_WHAT YOU NEED TO DO_
Using the records that appear below, write out exactly the lines from the one with "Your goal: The" through the one with "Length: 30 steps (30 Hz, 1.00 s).", keeping both end lines.

Stored entries:
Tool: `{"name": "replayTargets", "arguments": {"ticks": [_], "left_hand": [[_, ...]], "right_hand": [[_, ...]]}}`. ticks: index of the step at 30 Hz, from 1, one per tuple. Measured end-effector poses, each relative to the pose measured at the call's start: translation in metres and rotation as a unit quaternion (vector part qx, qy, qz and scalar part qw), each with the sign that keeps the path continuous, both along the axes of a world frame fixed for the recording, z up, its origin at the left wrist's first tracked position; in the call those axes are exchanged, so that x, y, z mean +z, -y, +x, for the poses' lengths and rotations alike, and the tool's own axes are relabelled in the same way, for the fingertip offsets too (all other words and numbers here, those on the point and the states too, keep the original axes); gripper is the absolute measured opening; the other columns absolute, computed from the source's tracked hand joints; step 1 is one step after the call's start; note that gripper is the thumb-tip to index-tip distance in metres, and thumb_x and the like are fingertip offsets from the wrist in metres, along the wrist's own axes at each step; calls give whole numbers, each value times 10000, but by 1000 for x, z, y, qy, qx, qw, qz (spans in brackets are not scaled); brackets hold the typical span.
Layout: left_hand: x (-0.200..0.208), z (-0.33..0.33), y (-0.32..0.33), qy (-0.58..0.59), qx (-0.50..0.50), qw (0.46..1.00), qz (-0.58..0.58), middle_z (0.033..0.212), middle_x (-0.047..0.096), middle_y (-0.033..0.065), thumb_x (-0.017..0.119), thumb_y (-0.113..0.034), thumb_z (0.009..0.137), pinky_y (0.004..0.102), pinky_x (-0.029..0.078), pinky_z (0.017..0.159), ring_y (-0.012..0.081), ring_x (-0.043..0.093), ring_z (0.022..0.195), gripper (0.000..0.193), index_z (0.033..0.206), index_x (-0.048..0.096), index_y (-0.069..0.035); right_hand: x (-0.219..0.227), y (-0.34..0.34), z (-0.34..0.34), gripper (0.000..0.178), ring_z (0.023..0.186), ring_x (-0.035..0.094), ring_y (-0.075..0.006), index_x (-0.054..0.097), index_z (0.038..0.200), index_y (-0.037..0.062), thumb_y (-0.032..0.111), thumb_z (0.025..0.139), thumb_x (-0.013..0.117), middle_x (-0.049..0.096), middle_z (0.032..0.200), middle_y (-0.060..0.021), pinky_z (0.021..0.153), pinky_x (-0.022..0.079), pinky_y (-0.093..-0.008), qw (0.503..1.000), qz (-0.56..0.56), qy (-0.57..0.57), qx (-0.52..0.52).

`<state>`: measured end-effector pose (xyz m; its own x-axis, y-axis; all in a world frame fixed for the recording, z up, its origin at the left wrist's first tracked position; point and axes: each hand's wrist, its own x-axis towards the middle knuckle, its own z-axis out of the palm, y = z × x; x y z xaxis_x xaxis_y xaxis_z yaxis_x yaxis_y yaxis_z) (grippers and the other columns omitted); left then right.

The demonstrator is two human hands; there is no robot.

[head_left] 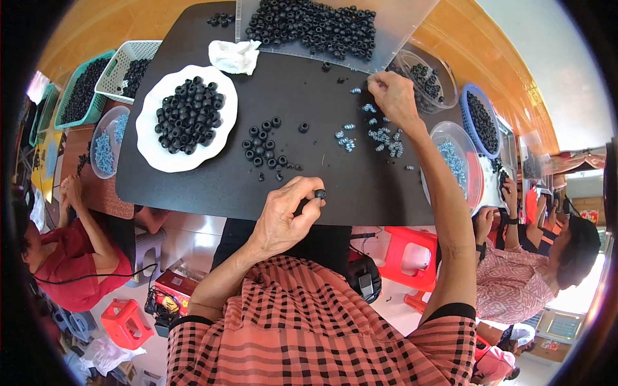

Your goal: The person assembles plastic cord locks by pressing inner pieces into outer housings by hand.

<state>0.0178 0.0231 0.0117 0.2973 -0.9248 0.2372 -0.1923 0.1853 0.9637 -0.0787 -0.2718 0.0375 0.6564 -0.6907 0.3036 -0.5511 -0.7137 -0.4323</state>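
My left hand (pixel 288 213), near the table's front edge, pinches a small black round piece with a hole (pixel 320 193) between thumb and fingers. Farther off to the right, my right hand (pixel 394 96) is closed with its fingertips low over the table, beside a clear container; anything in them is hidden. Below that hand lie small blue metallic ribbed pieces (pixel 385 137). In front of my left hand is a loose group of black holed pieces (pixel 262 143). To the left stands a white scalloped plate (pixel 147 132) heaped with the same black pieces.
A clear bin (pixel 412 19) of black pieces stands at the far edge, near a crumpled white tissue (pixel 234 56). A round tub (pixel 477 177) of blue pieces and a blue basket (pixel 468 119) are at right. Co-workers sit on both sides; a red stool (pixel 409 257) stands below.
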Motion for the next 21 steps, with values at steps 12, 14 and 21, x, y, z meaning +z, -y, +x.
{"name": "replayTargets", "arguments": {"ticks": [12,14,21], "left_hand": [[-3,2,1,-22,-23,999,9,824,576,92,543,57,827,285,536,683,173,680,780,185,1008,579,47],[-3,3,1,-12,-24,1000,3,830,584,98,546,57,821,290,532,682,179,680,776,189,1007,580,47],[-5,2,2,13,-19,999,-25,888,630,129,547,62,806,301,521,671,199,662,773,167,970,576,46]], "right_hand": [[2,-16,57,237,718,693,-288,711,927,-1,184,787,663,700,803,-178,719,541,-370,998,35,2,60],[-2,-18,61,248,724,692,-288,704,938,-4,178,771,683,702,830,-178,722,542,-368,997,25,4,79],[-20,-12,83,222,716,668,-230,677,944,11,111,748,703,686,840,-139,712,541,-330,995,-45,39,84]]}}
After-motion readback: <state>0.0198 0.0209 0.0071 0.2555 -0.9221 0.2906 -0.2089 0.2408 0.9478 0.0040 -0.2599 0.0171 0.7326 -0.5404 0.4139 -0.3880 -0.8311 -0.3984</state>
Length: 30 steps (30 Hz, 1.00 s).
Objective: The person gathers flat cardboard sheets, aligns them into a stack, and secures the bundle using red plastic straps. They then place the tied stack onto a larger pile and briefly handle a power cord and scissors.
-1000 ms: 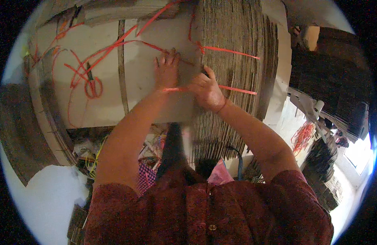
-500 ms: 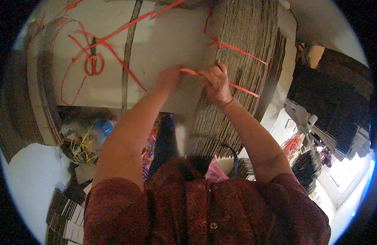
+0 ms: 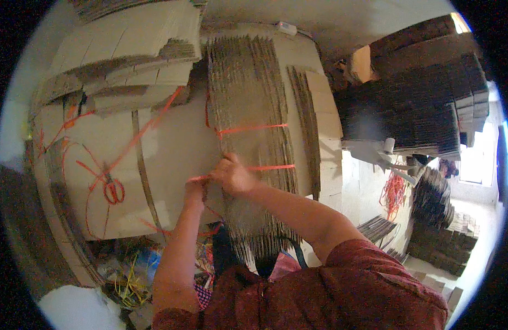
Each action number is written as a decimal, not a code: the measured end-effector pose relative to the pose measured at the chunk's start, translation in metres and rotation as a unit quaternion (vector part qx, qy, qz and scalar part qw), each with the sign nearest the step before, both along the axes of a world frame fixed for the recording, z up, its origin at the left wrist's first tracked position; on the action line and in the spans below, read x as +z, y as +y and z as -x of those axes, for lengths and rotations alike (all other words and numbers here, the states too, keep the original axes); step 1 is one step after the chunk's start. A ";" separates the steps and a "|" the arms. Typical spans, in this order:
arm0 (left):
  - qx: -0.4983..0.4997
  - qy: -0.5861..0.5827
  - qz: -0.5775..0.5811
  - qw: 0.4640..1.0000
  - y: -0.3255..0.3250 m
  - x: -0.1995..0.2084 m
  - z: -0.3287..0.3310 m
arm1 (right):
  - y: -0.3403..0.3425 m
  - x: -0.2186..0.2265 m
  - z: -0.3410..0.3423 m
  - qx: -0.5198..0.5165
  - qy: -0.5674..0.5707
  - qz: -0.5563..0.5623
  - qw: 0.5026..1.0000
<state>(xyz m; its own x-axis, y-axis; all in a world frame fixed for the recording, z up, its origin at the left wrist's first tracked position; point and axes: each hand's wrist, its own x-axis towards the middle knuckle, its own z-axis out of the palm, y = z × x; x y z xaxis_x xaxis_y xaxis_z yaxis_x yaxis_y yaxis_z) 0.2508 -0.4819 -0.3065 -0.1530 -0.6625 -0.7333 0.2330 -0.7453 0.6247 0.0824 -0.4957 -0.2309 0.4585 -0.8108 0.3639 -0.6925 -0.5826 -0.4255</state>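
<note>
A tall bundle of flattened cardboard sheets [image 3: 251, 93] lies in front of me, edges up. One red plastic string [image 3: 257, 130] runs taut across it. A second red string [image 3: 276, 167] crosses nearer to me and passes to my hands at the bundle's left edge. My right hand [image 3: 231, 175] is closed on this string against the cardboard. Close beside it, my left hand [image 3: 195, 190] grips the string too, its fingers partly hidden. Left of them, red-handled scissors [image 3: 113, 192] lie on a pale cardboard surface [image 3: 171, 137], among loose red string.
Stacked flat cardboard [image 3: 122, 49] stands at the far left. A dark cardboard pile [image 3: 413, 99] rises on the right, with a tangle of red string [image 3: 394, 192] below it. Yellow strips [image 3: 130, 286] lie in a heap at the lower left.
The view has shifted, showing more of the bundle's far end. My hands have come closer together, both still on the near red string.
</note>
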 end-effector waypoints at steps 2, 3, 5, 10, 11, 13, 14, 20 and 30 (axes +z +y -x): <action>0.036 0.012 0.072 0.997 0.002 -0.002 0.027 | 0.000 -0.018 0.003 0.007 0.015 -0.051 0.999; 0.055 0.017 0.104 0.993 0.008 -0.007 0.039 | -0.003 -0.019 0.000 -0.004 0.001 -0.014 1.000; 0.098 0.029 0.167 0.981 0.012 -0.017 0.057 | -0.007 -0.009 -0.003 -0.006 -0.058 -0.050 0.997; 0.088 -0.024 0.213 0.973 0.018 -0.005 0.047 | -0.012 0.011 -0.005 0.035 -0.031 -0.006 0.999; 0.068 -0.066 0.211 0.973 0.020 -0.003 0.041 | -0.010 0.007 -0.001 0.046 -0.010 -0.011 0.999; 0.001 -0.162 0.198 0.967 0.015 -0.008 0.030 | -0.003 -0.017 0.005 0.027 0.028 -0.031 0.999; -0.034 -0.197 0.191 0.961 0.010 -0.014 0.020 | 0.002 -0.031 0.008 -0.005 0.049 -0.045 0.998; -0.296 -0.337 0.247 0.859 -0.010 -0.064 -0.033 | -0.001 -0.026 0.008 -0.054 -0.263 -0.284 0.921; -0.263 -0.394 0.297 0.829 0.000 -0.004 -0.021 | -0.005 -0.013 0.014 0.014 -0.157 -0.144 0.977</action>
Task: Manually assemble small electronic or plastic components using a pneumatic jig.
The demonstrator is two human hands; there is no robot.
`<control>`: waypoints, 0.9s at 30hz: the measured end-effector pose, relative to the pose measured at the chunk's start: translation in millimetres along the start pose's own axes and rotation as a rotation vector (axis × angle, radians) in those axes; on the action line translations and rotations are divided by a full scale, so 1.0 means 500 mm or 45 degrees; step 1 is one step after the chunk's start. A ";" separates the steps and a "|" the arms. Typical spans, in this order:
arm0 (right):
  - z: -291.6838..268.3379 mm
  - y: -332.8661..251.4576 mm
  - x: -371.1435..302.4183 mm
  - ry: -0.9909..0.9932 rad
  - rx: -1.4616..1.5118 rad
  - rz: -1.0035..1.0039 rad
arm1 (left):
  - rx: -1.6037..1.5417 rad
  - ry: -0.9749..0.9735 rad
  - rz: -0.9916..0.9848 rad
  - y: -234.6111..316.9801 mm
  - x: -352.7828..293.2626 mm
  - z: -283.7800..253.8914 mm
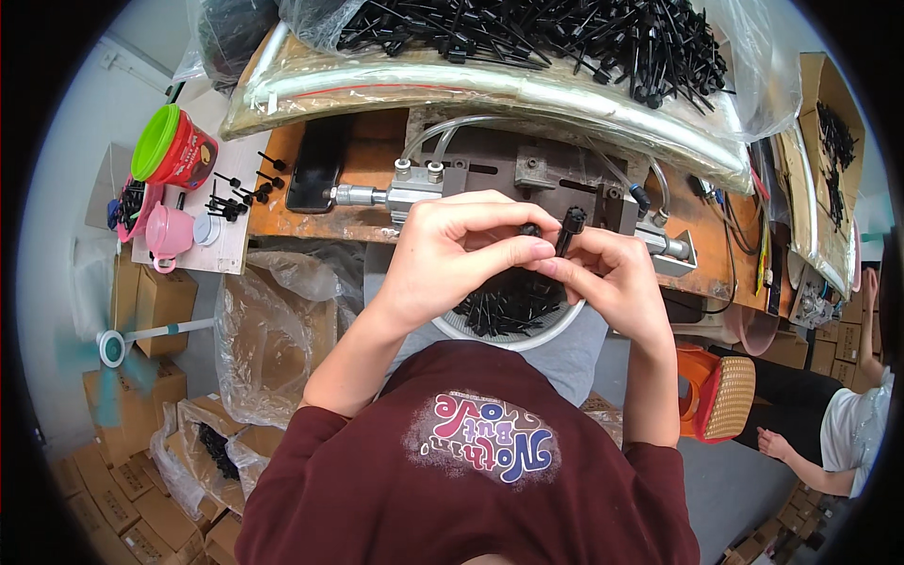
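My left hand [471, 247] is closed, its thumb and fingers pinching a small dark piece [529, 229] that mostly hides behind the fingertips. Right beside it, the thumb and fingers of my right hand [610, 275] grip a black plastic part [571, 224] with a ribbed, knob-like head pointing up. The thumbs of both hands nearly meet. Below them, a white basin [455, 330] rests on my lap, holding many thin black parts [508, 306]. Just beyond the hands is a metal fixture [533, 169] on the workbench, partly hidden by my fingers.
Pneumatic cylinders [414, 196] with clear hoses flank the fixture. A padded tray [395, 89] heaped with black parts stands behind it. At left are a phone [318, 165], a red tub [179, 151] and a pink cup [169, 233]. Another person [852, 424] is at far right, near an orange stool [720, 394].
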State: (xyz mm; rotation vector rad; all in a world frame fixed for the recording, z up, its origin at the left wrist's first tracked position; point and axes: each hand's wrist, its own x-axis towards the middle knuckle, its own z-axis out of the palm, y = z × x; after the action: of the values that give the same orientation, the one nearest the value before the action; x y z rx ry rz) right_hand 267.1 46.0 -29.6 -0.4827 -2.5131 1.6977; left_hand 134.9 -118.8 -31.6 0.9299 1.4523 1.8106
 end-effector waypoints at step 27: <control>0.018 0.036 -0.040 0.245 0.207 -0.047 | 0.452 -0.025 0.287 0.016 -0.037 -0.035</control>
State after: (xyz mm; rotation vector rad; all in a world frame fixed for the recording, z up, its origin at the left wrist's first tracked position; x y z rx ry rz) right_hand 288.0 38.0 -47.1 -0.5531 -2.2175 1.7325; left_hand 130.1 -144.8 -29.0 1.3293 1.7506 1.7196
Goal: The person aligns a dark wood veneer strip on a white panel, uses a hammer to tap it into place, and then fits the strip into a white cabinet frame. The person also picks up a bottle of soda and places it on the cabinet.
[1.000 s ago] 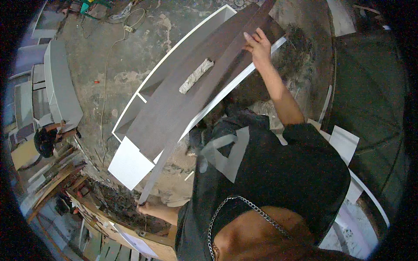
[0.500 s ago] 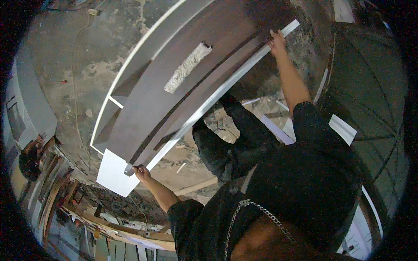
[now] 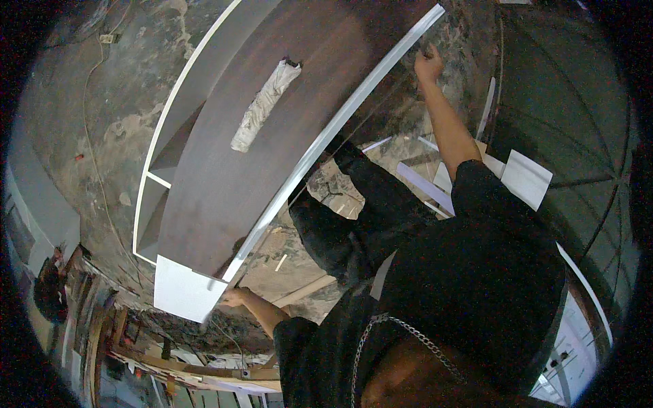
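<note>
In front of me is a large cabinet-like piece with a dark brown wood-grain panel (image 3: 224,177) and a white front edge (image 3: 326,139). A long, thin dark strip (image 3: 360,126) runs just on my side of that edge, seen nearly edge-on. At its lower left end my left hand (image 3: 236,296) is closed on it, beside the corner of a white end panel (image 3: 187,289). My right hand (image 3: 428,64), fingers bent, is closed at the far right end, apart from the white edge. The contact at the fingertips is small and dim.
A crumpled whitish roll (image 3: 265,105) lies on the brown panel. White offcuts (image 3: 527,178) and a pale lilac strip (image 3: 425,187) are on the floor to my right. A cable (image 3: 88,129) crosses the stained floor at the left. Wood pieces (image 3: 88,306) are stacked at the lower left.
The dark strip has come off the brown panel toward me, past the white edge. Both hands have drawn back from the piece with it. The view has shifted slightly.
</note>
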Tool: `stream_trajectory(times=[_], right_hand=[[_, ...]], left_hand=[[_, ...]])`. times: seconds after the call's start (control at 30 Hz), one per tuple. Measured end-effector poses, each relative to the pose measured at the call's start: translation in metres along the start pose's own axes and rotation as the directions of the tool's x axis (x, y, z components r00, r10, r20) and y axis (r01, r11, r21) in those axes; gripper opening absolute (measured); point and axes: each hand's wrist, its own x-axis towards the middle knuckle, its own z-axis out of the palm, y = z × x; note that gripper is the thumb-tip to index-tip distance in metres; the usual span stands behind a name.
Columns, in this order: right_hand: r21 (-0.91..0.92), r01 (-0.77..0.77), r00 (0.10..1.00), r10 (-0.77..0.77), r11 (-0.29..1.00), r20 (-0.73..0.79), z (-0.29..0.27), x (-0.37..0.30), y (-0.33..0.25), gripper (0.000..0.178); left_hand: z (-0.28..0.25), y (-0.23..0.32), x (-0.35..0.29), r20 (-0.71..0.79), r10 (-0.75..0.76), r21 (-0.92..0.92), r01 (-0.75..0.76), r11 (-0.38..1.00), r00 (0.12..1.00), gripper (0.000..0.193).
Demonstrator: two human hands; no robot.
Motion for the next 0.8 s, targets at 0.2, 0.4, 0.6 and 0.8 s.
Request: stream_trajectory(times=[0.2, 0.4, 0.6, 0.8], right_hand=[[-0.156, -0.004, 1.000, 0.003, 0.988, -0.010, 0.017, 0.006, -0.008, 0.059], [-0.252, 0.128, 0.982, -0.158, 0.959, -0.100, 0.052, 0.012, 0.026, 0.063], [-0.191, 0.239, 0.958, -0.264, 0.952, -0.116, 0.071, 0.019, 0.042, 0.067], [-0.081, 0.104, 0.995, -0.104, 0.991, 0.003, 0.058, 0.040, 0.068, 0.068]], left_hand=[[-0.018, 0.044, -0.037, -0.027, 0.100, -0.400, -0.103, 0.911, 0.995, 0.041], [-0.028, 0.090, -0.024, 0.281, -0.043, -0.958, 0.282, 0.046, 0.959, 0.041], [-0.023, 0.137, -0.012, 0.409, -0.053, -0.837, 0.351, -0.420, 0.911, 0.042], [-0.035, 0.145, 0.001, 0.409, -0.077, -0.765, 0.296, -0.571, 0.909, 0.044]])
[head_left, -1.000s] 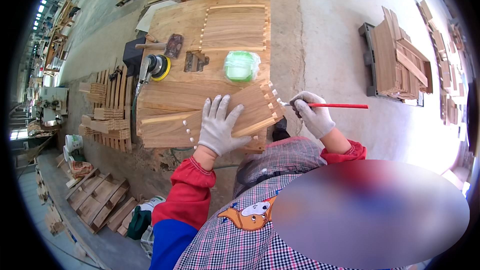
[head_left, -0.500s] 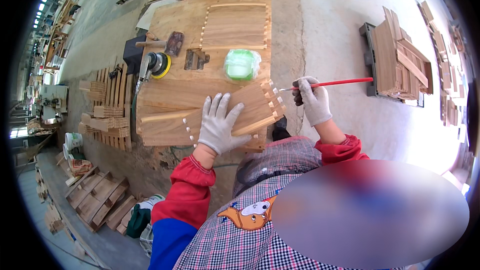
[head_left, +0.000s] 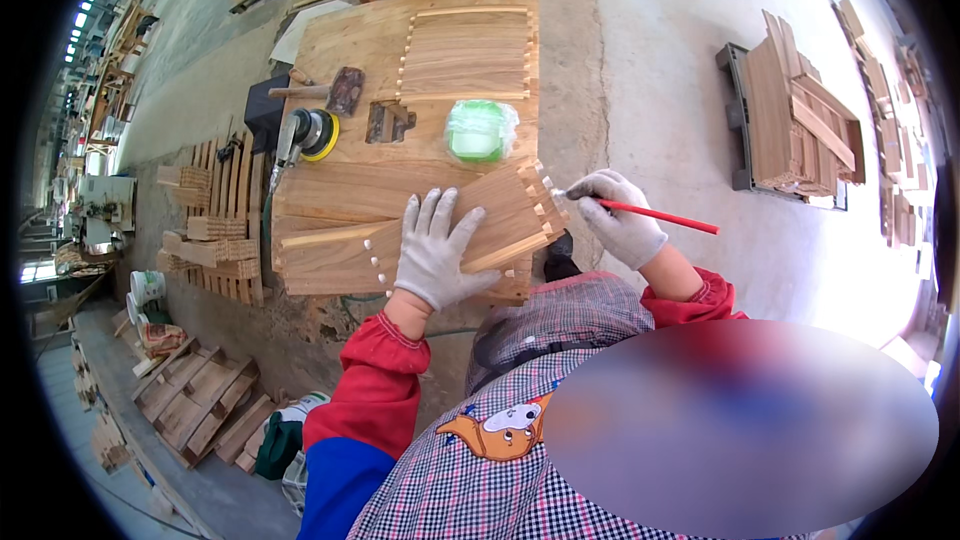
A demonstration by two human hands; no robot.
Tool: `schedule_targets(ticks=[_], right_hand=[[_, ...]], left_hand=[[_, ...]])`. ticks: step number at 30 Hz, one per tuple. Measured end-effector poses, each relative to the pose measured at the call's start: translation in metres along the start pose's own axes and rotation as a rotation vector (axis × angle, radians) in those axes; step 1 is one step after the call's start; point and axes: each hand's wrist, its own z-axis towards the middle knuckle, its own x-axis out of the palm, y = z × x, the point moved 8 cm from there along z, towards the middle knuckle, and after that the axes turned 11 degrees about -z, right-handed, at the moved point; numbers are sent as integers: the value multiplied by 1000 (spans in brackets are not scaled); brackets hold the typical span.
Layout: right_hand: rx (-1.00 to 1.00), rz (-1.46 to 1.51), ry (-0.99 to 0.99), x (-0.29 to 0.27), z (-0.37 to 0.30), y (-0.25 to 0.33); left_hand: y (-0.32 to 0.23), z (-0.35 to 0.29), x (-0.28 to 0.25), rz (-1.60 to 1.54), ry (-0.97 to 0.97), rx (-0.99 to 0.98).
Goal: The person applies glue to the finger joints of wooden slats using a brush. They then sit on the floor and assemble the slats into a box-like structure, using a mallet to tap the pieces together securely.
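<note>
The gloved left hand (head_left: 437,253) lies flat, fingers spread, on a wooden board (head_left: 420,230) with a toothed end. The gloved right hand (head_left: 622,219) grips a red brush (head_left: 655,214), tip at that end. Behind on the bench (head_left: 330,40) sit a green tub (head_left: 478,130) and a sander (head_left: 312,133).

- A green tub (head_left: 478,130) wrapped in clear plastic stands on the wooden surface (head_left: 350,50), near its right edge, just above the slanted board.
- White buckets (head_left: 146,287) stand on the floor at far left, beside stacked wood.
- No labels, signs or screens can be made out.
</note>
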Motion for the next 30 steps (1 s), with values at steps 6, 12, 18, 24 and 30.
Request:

_ANSWER SPACE_
Your goal: The person assembles plastic cord locks by pressing inner pieces into outer housings by hand.

<state>0.0178 0.0231 0.0117 0.2973 -0.9248 0.2372 -0.1923 0.1853 0.9637 -0.0787 -0.2718 0.0375 0.6564 -0.6907 0.3036 -0.5511 -0.7137 -0.4323</state>
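My left hand (pixel 288 213), near the table's front edge, pinches a small black round piece with a hole (pixel 320 193) between thumb and fingers. Farther off to the right, my right hand (pixel 394 96) is closed with its fingertips low over the table, beside a clear container; anything in them is hidden. Below that hand lie small blue metallic ribbed pieces (pixel 385 137). In front of my left hand is a loose group of black holed pieces (pixel 262 143). To the left stands a white scalloped plate (pixel 147 132) heaped with the same black pieces.
A clear bin (pixel 412 19) of black pieces stands at the far edge, near a crumpled white tissue (pixel 234 56). A round tub (pixel 477 177) of blue pieces and a blue basket (pixel 468 119) are at right. Co-workers sit on both sides; a red stool (pixel 409 257) stands below.
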Motion for the next 21 steps, with values at steps 12, 14 and 21, x, y, z meaning +z, -y, +x.
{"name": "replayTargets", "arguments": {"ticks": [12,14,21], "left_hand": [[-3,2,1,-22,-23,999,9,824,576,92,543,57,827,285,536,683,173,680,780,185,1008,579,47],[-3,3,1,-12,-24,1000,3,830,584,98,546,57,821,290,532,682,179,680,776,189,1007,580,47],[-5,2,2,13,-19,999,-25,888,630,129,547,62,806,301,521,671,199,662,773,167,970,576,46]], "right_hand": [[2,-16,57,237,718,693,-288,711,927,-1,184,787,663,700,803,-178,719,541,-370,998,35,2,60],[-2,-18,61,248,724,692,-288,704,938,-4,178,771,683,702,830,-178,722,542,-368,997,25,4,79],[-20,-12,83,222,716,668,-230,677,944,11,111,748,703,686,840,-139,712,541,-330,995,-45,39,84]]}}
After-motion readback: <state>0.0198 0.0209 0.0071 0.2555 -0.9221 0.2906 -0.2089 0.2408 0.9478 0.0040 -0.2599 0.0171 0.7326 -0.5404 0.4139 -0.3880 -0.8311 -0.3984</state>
Length: 30 steps (30 Hz, 1.00 s).

This finishes the response to the exercise.